» **What to work on**:
A single number is all that's needed: how many lines in the data contain the string "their".

» **Dataset section**:

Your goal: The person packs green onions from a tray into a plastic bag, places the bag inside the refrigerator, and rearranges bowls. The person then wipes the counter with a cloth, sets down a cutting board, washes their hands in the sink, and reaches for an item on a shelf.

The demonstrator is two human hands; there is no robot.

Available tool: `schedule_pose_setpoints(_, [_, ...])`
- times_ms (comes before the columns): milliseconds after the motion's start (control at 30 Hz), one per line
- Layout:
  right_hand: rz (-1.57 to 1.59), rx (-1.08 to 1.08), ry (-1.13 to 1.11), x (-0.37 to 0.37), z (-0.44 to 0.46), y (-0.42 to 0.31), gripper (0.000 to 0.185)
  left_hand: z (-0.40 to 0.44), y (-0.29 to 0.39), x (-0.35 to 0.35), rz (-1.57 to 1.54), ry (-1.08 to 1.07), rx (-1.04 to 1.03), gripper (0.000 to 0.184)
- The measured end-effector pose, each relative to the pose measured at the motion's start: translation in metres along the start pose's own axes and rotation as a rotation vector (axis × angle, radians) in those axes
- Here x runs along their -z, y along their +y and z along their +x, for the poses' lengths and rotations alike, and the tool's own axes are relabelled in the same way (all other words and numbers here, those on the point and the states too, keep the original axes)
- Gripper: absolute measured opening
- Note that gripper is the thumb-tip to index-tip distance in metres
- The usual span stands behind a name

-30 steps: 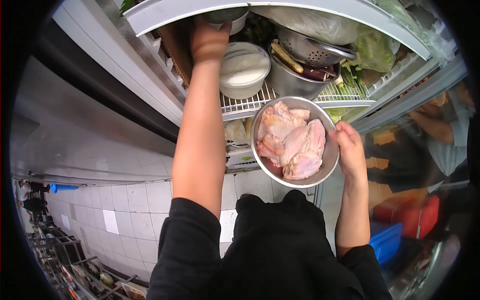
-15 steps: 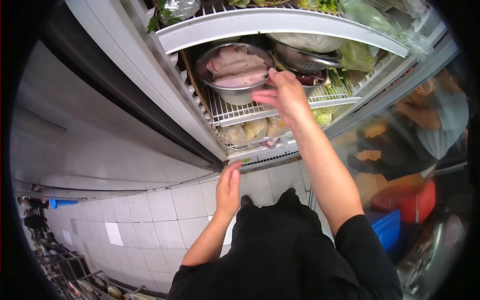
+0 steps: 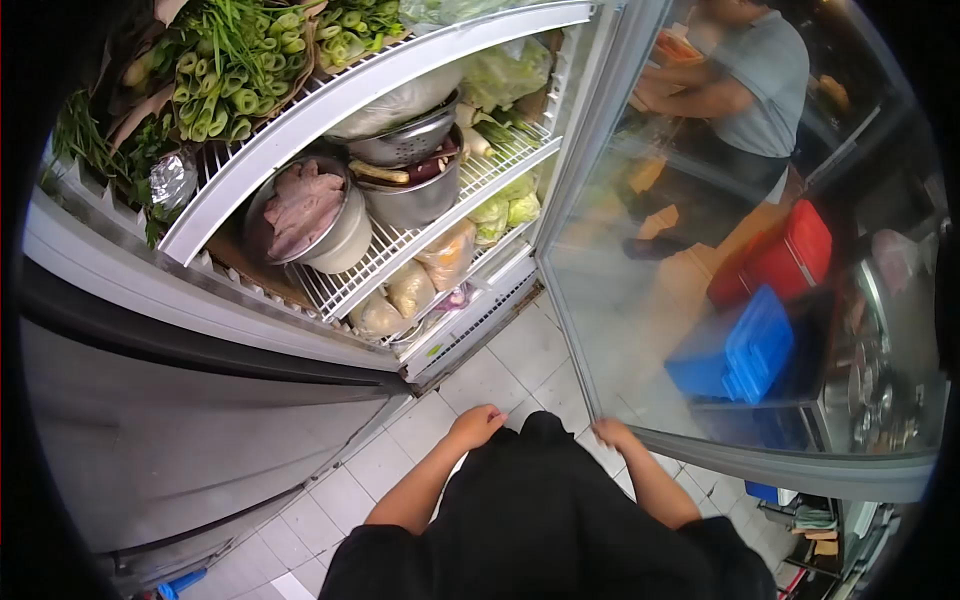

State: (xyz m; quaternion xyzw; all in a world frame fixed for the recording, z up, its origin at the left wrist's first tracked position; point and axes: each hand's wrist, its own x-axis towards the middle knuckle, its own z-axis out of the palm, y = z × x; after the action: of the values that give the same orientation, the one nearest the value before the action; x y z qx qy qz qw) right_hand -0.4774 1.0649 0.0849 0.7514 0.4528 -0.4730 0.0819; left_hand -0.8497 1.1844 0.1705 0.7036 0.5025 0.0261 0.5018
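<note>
My right hand [image 3: 613, 434] is at the free edge of the open glass fridge door [image 3: 580, 330], its fingers curled against the frame. In front of my body, my left hand [image 3: 478, 426] has its fingers curled together, and nothing shows in them. On the middle shelf of the fridge, a metal bowl [image 3: 342, 236] of pale raw meat [image 3: 300, 208] sits on a light container [image 3: 350, 250]. Beside it a metal pot [image 3: 425, 195] holds dark vegetables, with a metal colander [image 3: 400, 140] on top. Neither hand touches these.
Cut green onions [image 3: 235, 90] fill the upper shelf [image 3: 380, 85]. Tied bags [image 3: 408, 290] and lettuce [image 3: 490, 215] lie below. Through the door glass show a person in a grey shirt [image 3: 765, 80], a red bin [image 3: 785, 255] and a blue box [image 3: 735, 345]. A steel panel [image 3: 180, 430] stands left.
My right hand has left the side of the meat bowl and come down to the door's edge. My left hand has lowered and closed. The view has turned right.
</note>
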Motion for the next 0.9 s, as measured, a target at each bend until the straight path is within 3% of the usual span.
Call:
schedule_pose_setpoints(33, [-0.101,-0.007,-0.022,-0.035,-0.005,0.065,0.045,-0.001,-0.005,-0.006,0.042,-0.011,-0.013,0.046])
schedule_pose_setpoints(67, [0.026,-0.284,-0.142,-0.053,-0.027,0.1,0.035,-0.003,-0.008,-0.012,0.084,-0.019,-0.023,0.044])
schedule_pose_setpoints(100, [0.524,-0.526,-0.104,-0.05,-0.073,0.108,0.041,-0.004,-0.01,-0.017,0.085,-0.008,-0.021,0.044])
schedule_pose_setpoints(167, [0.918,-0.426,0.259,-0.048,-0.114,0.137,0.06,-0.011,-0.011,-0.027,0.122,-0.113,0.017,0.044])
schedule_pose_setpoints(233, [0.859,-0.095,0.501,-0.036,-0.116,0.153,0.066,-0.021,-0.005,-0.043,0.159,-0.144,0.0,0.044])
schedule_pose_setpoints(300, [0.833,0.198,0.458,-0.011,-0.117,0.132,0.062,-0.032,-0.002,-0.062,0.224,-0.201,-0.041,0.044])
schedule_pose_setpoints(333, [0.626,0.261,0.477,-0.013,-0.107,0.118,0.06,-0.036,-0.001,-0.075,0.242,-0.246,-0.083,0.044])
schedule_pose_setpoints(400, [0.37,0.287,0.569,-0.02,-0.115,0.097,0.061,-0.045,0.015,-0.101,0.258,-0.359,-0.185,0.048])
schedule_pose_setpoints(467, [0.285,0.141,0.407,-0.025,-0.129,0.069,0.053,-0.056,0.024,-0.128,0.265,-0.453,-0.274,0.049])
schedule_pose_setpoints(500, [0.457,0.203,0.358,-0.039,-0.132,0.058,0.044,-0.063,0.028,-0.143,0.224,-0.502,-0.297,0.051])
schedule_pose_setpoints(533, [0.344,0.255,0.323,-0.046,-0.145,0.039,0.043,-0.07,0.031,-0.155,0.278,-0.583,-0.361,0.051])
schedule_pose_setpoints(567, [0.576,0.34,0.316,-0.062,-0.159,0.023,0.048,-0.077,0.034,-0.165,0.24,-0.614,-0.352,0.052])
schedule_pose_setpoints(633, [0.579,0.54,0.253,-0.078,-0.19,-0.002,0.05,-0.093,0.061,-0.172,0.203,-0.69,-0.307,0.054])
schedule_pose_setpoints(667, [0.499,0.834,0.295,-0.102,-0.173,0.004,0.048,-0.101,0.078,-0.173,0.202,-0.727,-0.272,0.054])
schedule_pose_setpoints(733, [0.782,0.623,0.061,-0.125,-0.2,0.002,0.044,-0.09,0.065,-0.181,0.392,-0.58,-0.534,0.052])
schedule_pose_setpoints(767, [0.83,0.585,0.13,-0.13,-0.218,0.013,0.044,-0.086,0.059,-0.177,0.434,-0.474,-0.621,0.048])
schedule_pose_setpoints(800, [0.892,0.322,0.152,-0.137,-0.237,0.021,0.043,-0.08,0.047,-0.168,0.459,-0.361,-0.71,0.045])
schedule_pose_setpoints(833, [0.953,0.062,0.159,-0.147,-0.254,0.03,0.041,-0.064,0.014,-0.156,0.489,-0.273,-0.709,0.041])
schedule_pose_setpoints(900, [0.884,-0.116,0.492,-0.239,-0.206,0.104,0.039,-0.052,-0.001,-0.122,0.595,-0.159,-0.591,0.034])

» **Answer box**:
2